Begin one new thing (supplement, therapy, method) at a time so that you know what to keep doing and what to stop immediately.

Don’t fret. This annoying phase will pass and be replaced by an equally annoying one.

Focus on your child’s strengths, for those will be needed to overcome the weaknesses.
Ignore rude comment by those who do not understand. In the words of my wise friend, “Smile and think, it sucks to be them.”

Find a doctor who listens. If your doctor doesn’t really listen, find another.

In the words of Barney the Purple Dinosaur, “Please and thank you are the magic words.” Expressing gratitude not only makes you feel good, but good manners also make people want to work with you and your child.

Trust your gut as a parent. Instincts are God’s way of telling you which way to go.

When you don’t know what to do, follow the insightful words of my son, “Wait and see!”

Placing duct tape over the speaker of noisy toys muffles them to a comfortable decibel level. Duct tape also nicely secures objects to prevent them from being thrown.

Praise proves productive. Compliments instill pride and give impetus to keep trying.

Mr. Clean Magic Erasers can magically remove nearly anything a child’s fingers leave behind on a wall, door, or woodwork.

Remember the words of the Roman poet Virgil: “Omnia vincit amor”­­––“Love conquers all.”
As Christopher Robin told Winnie the Pooh, “You’re braver than you believe, stronger than you seem, and smarter than you think.”

Pray hard. Have faith. Trust God. Remain hopeful.

And so, as another school year ends, I am thankful for my students who were willing to learn from me and who were willing to teach me. Most of all, I’m proud and grateful that my favorite student, Alex, maintains a love of learning and a willingness to keep improving his skills, beginning each new task with enthusiasm. No teacher could ask for more than that.
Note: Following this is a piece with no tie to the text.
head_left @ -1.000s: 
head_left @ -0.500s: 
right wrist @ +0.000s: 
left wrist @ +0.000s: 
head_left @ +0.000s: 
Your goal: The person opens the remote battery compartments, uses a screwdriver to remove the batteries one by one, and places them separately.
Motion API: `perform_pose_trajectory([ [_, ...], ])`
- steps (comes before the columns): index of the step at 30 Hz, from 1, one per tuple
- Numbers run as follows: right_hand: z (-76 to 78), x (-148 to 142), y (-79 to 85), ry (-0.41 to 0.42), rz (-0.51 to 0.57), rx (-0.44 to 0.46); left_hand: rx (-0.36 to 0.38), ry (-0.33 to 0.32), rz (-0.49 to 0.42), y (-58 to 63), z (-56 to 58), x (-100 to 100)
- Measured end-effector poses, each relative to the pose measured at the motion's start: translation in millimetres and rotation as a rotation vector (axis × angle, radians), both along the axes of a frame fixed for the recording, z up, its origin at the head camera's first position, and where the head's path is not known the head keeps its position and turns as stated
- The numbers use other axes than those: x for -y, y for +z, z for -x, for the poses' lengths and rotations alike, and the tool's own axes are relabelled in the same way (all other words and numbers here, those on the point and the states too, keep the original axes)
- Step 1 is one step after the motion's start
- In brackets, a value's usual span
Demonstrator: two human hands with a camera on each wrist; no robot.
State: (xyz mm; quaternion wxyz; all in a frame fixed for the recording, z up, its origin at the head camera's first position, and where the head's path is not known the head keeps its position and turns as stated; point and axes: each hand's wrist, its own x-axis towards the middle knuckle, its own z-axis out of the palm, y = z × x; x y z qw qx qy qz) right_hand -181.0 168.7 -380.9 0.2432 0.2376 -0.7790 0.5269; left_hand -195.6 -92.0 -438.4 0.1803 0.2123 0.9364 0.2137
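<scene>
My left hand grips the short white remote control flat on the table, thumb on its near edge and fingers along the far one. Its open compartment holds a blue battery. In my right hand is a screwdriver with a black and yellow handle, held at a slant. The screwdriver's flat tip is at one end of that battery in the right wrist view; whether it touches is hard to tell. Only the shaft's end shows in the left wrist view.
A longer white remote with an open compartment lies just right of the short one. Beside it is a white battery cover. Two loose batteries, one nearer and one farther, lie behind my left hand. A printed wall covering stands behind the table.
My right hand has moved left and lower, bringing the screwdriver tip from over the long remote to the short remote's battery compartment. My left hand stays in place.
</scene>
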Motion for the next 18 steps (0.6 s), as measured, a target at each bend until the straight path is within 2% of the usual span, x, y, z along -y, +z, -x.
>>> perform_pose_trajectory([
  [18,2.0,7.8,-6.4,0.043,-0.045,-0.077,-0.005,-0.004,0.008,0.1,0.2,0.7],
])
“Intelligent people are always ready to learn. Their ears are open for knowledge.” Proverbs 18:15

Sunday, May 24, 2015

Planning for the Future

Just when things seem to be rolling along smoothly, something arises to stir the waters and make Alex’s future a bit uncertain. This week, we had our quarterly meeting with Alex’s team of support specialists, including his case manager, his behavioral therapist, and a representative from the company who provides respite care for him. In addition, the coordinator of his day program where he learns computer skills joined our meeting by speakerphone so that she could update the team on Alex’s progress. Also, Alex’s music therapist, who was unable to attend due to family commitments, provided a written report of Alex’s progress. Every quarterly meeting, Ed and I look around the room and are reminded how blessed we are to have such caring and capable people working with Alex.

As each member of the team provided input on Alex’s progress toward goals, we were pleased to hear positive assessments and encouraged that they believe he is doing very well and capable of learning more. Although we see significant improvements, it’s nice to hear good things from those who can be more objective than we can be as his parents. Probably the greatest blessing is that the two major areas of concern in his behavioral plan—physical aggression and property destruction—are behaviors we have not seen in a while, thanks to proper medication that helps his anxiety and to therapy that has helped him learn better coping skills. With those major hurdles aside, we can focus more upon developing the third area of his behavioral plan—appropriate social behaviors.

Because Alex is doing well, we agreed as a team to keep all of his supports in place with once a week sessions of behavioral, music, and recreational therapy, one afternoon a week with his peer companion as respite care, and two sessions per week of computer class at the day program. In addition, he will extend his day program time by staying an extra hour each session and having lunch with his peers at the day program so that he can continue developing his independence and social skills. Needless to say, we are delighted with Alex’s support programs, especially since he thoroughly enjoys working with all of these people and is showing signs of improvement from these interactions with others.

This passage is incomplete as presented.